Source material section start
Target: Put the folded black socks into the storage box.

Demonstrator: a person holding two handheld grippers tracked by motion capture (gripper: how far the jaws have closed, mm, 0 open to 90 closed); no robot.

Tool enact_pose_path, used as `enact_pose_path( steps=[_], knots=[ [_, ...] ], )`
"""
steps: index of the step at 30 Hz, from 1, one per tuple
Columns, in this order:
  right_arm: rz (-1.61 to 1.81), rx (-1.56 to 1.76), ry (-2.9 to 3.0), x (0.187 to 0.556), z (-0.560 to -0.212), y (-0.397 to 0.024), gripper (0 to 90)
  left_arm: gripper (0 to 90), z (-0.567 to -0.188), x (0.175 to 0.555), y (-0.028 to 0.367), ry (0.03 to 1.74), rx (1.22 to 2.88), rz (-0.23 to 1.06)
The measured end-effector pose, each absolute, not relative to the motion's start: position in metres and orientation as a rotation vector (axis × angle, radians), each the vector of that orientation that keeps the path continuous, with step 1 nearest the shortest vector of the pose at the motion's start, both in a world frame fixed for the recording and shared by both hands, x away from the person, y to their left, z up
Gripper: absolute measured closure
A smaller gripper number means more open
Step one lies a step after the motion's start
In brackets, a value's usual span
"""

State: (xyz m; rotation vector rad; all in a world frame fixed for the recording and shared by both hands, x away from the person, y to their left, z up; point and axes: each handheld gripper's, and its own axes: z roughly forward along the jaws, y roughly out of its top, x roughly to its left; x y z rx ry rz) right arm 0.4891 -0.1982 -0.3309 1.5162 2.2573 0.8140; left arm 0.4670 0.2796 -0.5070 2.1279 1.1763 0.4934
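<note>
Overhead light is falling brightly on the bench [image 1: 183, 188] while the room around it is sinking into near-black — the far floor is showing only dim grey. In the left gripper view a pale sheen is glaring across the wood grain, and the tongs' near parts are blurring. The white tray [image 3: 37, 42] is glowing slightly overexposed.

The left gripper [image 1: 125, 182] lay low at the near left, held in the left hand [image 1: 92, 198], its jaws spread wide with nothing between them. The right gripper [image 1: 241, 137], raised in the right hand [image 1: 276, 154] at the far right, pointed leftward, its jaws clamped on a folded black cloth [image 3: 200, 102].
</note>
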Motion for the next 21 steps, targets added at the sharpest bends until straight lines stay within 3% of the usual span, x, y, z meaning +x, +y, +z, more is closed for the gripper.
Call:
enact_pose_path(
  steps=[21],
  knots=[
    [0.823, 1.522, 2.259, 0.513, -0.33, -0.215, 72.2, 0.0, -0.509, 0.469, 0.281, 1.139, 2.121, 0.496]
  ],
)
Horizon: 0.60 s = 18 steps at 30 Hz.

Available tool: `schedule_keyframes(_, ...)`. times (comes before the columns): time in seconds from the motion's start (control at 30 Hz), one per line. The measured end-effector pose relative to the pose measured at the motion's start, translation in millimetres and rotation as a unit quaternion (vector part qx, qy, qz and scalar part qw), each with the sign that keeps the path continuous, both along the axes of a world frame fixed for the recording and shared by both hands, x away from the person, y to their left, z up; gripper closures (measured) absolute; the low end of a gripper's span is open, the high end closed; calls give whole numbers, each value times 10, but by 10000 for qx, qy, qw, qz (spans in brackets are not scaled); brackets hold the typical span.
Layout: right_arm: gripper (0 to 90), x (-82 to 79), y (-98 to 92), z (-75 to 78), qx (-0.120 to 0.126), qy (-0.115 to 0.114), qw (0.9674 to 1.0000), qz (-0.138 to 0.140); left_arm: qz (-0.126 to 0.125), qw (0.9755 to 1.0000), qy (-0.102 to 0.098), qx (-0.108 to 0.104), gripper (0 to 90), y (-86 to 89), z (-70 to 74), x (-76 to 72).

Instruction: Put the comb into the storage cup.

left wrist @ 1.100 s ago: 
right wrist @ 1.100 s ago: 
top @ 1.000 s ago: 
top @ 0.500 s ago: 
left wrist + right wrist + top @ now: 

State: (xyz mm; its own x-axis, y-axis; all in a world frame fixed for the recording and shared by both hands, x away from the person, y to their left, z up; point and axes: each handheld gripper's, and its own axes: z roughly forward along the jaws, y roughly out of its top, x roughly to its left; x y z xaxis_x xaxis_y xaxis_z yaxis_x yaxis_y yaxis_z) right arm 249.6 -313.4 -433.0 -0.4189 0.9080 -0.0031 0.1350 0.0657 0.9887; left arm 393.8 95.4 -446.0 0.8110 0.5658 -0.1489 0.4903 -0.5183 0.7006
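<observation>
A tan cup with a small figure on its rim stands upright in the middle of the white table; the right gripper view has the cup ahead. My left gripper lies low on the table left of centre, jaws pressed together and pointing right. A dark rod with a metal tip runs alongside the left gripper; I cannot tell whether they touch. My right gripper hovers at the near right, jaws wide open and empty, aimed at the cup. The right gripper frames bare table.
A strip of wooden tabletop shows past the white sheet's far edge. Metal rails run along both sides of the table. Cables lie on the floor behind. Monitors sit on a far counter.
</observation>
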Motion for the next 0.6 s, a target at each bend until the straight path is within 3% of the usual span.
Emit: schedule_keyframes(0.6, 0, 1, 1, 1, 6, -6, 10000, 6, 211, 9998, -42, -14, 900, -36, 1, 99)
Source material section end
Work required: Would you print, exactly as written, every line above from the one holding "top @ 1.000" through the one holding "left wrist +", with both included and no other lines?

Written answer:
top @ 1.000 s ago: 
top @ 0.500 s ago: 
left wrist + right wrist + top @ now: 

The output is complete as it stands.